*What you need to do*
In the listing below, identify each line with the word "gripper" and return those lines.

[Opening Available data section]

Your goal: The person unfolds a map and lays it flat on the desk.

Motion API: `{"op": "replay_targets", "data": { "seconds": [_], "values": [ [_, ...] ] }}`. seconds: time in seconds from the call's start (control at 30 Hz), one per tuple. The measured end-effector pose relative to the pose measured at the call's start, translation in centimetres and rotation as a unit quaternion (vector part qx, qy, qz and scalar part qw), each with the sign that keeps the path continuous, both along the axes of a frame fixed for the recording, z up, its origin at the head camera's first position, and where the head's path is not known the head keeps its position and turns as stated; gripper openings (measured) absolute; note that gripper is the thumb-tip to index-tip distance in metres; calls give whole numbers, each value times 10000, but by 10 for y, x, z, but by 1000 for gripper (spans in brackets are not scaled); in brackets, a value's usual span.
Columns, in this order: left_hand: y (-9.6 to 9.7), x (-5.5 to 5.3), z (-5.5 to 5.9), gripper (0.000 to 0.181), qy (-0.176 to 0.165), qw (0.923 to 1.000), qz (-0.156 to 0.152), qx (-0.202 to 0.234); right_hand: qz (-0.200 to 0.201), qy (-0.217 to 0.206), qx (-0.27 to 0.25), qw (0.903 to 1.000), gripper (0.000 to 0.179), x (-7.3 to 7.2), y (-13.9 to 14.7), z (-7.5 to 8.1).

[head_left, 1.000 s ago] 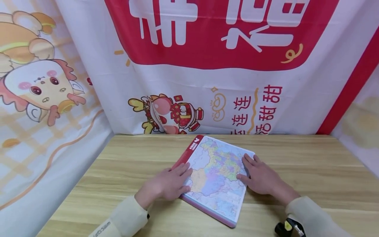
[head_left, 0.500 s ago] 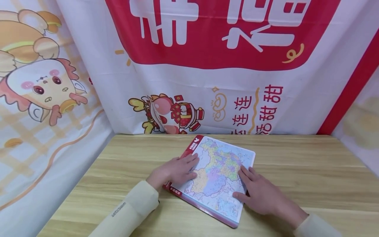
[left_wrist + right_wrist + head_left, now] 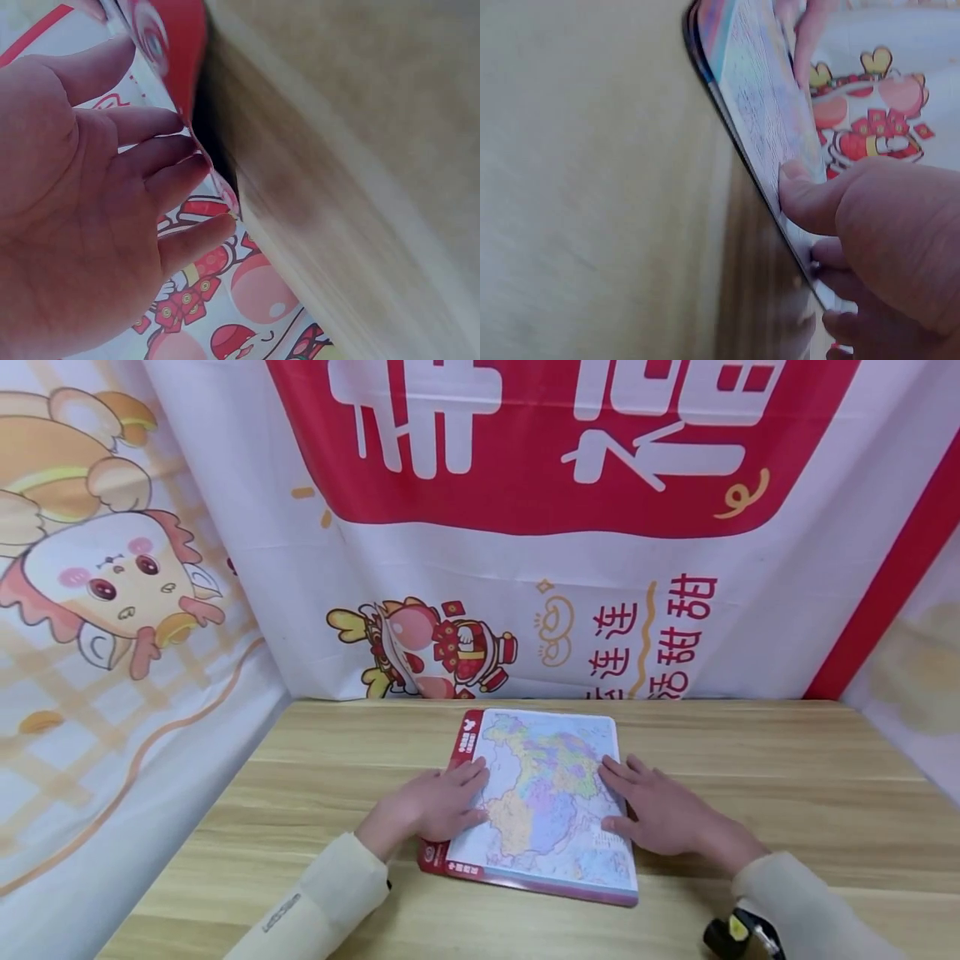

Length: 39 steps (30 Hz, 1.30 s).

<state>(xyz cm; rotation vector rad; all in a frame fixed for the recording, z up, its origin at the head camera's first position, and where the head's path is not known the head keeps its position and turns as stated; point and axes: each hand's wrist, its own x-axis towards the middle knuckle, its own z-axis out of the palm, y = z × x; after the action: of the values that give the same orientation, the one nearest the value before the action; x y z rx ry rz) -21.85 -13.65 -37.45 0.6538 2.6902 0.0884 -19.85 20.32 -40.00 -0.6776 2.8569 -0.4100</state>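
Note:
A flat rectangular map board (image 3: 547,793), printed with a pastel map and a red strip along its left side, lies on the wooden table. My left hand (image 3: 431,806) rests on the red strip with fingers extended. On the opposite edge, my right hand (image 3: 663,810) touches the map with its thumb and fingertips. The left wrist view has the left hand's palm (image 3: 90,195) with fingertips right at the board's red edge (image 3: 180,52). From the right wrist, the right thumb (image 3: 802,199) lies on the map face (image 3: 757,97), fingers along the side; the board's edge looks layered.
The light wooden table (image 3: 300,777) runs back to a white cloth backdrop (image 3: 247,485) with red print and cartoon figures. Another printed cloth (image 3: 67,710) hangs at the left. A small black device (image 3: 723,935) sits at the right cuff.
The map board has turned counterclockwise and now lies squarer to the table. Both hands shifted along its sides as it turned, and remain on its left and right edges.

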Motion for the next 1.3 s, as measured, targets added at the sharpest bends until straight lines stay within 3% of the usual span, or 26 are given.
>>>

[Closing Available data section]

*Solved exercise*
Motion API: `{"op": "replay_targets", "data": { "seconds": [_], "values": [ [_, ...] ] }}`. seconds: time in seconds from the call's start (control at 30 Hz), one per tuple. The measured end-effector pose relative to the pose measured at the call's start, translation in centimetres and rotation as a unit quaternion (vector part qx, qy, qz and scalar part qw), each with the sign that keeps the path continuous, both along the axes of a frame fixed for the recording, z up, its origin at the head camera's first position, and where the head's path is not known the head keeps its position and turns as stated; gripper openings (measured) absolute; note that gripper is the thumb-tip to index-tip distance in metres; calls give whole numbers, each value times 10000, but by 10 for y, x, z, but by 1000 for gripper (spans in brackets are not scaled); in brackets, a value's usual span.
Columns, in this order: left_hand: y (-9.6 to 9.7), x (-5.5 to 5.3), z (-5.5 to 5.9), gripper (0.000 to 0.181), qy (-0.176 to 0.165), qw (0.923 to 1.000), qz (-0.156 to 0.152), qx (-0.202 to 0.234); right_hand: qz (-0.200 to 0.201), qy (-0.217 to 0.206), qx (-0.27 to 0.25), qw (0.903 to 1.000), gripper (0.000 to 0.179), x (-7.3 to 7.2), y (-13.9 to 14.7), z (-7.5 to 8.1).

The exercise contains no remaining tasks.